SPRING IS COMING |
March 07, 2013
Name: Ross Magee
Stationed in: Afghanistan
There are glimpses of spring.
We pulled into the compound and through the windshield wipers saw a man with a Gandalf-like beard standing in the garden and turning the soil with an ancient spade. A simple shalwar kameez, a woolen waistcoat and an enormous white turban were all that protected him against the cold. None of his clothes appeared as warm as his beard, which hung long, tapered and white, reaching well below the second button of his shirt like an enormous coarsely-woven scarf. Our breath smoked as we exchanged greetings. I stood on the pavement in a suit and polished shoes and he stood in the freshly turned gardens, wearing traditional dress and clogs. We were from different worlds.
“Che mekonee?” (What are you doing?) I asked.
“Man sport zariet mekonem,” (I’m gardening) he replied with a smile that increased the depth of his wrinkles more than I thought would have been possible.
I smiled as I considered his choice of words. “Sport” roughly translates as “to exercise” and, had I been in his position, I would probably have used “kar” which is the verb for “to work.” Words matter and perhaps I was guilty of overthinking the situation, but his response told me that he was enjoying what he was doing and did not consider it toilsome.
We shook hands and he held mine for a long time looking at me and I thought he might have been reading my fate as he stared into my eyes. It would not surprise me to learn that this man had that ability. He exuded a learned confidence in all things human and an indifference to things beyond his control. I have seen him weekly for the last six months; always present, always outside, always tending his garden.
“Fikr mekonem ke bahar mesha,” (I think that spring is coming) I offered hopefully.
He wrapped his hands around the hand-planed sapling that served as the handle to his spade and looked skyward into the leaking grey dome that encased Kabul. Rain gathered on his beard and beaded up like it was falling on a waterproof tarpaulin. He was unconvinced by my prediction but instead of disagreeing with me, he simply offered “Mumkin ast” (It is possible) and returned his gaze to me.
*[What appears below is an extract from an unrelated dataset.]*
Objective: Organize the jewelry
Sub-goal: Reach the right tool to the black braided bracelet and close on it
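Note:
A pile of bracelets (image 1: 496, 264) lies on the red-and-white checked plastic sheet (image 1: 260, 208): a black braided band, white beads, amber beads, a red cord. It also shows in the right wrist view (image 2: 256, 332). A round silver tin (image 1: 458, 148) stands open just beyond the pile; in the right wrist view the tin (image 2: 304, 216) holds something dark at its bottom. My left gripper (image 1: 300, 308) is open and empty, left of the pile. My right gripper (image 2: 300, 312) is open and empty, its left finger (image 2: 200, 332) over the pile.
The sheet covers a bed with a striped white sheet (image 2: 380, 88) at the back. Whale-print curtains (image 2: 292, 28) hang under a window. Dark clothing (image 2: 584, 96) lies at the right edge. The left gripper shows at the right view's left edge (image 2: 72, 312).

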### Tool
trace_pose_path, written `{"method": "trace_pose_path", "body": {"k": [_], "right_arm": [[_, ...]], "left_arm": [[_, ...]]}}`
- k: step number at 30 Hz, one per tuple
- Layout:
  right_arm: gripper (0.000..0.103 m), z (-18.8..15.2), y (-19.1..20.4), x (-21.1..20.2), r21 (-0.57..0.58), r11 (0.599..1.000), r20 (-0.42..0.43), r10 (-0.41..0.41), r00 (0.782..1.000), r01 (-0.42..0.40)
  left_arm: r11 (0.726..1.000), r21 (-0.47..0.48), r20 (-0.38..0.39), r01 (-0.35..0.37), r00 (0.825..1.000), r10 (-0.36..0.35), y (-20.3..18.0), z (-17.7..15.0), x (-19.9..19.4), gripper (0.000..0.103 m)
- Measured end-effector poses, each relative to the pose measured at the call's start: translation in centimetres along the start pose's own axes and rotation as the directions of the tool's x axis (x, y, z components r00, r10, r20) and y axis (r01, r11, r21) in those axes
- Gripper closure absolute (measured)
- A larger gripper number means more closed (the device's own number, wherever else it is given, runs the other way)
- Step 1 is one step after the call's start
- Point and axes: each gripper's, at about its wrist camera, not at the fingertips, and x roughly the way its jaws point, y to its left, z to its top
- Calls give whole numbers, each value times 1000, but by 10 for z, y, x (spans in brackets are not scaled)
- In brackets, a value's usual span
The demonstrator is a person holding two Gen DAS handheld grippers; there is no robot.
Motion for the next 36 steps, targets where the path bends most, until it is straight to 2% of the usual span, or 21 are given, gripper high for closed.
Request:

“Wachte gul nazdeek ast,” (The time for flowers is near) I said, gesturing to the plastic-draped greenhouse that stood behind the garden.
His face illuminated and I knew my words had touched the right spot in his heart. His weathered hand grasped my wrist and I followed only enough of the rolling Dari to know his plans. He was nursing small flowers that he planned to plant in neat rows among the roses before they would begin to bud.
His roses stood in a deep garden, sculpted and bermed by simple geometric designs carved into the earth, yielding a pattern to match any Central Asian carpet. His plot was small, but it was obviously important to him and he took great pride in tending it. That the garden also brought him joy was simply implied. In a city of dust and smog, this garden would soon be a welcome sight to all who would visit the compound.
When I first met him, summer was fading and the flowers that remained were in their final days. The roses lasted into the fall and, within the walled space along the river, they emitted a sweet musk that could be smelled over the diesel and dust that overwhelms much of the city. Then one day the roses too were gone, pruned back almost to the ground so that they might rest through the winter, restored and ready to bring life and color back after the snow had revived the earth.
A few weeks later the roses were completely submerged in snow, hibernating through Kabul’s winter. They now stood small and brown, bristling with brittle thorns in the tilled and muddy garden.
Hours later when we left the compound the gardener was pushing a wheelbarrow across the garden. We “Sallamed” as we passed him and left the compound wondering what the gardens might look like on our next visit. Going home I noticed that the snow had disappeared from all but the deepest shaded corners of the city. Soldiers shovelled the snow and ice out from around their guard shacks into the street where it was warmed by the sun and crushed by passing cars and carts pulled by donkeys before trickling into gutters and eventually making its way to the river like everything in Kabul does. As we passed over the Pull-e-Kisthi Bridge the river flowed strongly, washing with it the trash and waste accumulated along its banks through the dry fall and cold winter. The mountains once blanketed in snow were now streaked with black, their sides showing like bare ribs as the sun burned them dry.
I caught sight of a splash of color in an alley. Outside of a shop, on a muddy street crowded with people, kites hung lifelessly from an awning. They dangled like gems, turning gently in the shade waiting for small hands and strong winds to carry them aloft over the city.
The cycle has not yet come full circle. The roses are still sleeping, though I believe they have begun to stir with the turning of the soil. The gardener is gently waking them; he and the roses already know what I can only hope is true. Spring is coming and soon there will be flowers in the garden.